_ENTRIES SUPPLIED_
*** Begin section ***

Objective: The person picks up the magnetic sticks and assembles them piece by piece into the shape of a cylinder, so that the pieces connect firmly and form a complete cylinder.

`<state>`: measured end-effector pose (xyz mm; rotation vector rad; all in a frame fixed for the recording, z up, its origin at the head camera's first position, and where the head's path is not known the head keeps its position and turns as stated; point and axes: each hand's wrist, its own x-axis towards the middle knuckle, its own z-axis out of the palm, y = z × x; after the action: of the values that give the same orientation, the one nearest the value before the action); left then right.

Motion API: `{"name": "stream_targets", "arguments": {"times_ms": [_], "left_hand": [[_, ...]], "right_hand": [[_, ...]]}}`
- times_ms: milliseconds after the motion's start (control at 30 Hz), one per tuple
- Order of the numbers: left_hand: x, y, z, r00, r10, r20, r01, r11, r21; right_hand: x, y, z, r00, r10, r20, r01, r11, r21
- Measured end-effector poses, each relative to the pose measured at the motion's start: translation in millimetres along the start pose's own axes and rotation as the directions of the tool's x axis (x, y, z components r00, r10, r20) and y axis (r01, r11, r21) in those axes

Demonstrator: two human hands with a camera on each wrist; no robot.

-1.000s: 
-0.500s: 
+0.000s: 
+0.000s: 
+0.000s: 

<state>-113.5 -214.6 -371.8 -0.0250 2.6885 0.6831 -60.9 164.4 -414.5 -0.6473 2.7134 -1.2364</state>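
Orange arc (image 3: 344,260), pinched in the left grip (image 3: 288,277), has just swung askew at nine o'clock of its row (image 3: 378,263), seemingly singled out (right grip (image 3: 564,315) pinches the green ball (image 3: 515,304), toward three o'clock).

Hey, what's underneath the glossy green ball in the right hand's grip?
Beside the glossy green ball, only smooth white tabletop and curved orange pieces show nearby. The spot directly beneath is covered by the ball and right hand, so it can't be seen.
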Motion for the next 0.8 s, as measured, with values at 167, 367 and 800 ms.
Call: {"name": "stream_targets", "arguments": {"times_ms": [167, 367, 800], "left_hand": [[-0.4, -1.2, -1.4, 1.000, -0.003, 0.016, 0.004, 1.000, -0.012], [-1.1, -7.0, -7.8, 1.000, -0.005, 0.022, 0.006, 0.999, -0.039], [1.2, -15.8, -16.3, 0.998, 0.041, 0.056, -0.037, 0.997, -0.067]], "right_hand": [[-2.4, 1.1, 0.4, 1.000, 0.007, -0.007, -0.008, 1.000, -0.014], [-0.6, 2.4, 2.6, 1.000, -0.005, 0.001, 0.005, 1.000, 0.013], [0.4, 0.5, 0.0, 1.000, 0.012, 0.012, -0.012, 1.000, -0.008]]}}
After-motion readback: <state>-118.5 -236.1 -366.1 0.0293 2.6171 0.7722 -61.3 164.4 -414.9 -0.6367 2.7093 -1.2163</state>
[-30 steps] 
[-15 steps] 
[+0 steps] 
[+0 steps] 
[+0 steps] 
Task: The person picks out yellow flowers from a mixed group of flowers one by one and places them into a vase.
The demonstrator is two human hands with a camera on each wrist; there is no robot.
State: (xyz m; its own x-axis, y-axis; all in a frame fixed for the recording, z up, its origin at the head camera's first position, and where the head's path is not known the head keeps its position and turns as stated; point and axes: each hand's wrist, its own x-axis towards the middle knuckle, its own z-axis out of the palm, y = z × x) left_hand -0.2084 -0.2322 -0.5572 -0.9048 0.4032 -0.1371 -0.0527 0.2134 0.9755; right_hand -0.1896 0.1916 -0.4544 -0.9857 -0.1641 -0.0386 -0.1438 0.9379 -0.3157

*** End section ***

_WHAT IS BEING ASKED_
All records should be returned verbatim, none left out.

_ANSWER BOX_
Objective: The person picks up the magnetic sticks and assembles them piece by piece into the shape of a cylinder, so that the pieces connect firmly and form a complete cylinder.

`<state>`: measured end-effector pose (xyz mm; rotation vector rad; all in a frame fixed for the recording, z up, its origin at the head camera's first position, and where the head's path is not known the head keeps its position and turns as stated; point and axes: each hand's wrist, its own x-axis towards the middle knuckle, its own z-axis out of the palm, y = z × x; after the action: of the values that give the same orientation, the one nearest the value before the action); left then right.

Motion API: `{"name": "stream_targets", "arguments": {"times_ms": [_], "left_hand": [[_, ...]], "right_hand": [[_, ...]]}}`
- times_ms: milliseconds after the motion's start (control at 30 Hz), one per tuple
- Order of the numbers: left_hand: x, y, z, r00, r10, r20, r01, r11, r21; right_hand: x, y, z, r00, r10, r20, r01, r11, r21
- Measured end-effector poses, each relative to the pose measured at the motion's start: translation in millimetres along the start pose's own axes and rotation as the directions of the tool's x axis (x, y, z components r00, r10, r20) and y axis (r01, r11, r21) in those axes

Demonstrator: two human hands with a camera on each wrist; no robot.

-1.000s: 
-0.500s: 
+0.000s: 
+0.000s: 
+0.000s: 

<state>-113.5 -214.6 -371.8 -0.0250 2.6885 0.6831 -60.9 164.4 -414.5 -0.6473 2.7134 -1.2364</state>
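Orange arc (image 3: 344,260), pinched in the left grip (image 3: 288,277), has just swung askew at nine o'clock of its row (image 3: 378,263), seemingly singled out (right grip (image 3: 564,315) pinches the green ball (image 3: 515,304), toward three o'clock).

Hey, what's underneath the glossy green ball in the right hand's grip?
Beside the glossy green ball, only smooth white tabletop and curved orange pieces show nearby. The spot directly beneath is covered by the ball and right hand, so it can't be seen.
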Motion for the next 0.8 s, as measured, with values at 167, 367 and 800 ms.
Call: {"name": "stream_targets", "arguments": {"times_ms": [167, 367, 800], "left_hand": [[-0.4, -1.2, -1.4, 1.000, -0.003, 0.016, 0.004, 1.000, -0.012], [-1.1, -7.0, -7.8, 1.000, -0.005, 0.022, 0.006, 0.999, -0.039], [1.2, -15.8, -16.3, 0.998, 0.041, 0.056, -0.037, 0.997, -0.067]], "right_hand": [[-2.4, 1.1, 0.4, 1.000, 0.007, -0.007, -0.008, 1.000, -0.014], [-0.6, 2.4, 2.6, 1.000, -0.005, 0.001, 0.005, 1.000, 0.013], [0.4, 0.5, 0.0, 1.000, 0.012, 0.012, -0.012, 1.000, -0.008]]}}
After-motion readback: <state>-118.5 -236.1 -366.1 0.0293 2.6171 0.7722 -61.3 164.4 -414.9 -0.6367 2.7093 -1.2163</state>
[-30 steps] 
[-15 steps] 
[+0 steps] 
[+0 steps] 
[+0 steps] 
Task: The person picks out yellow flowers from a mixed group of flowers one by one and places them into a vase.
The demonstrator is two human hands with a camera on each wrist; there is no robot.
State: (xyz m; its own x-axis, y-axis; all in a frame fixed for the recording, z up, its origin at the head camera's first position, and where the head's path is not known the head keeps its position and turns as stated; point and axes: each hand's wrist, its own x-axis towards the middle knuckle, its own z-axis out of the palm, y = z × x) left_hand -0.2084 -0.2322 -0.5572 -0.9048 0.4032 -0.1371 -0.0527 0.2134 0.9755; right_hand -0.1896 0.1916 -0.4544 -0.9857 -0.1641 -0.0386 -0.1438 0.9379 -0.3157

The answer given above is the complete response.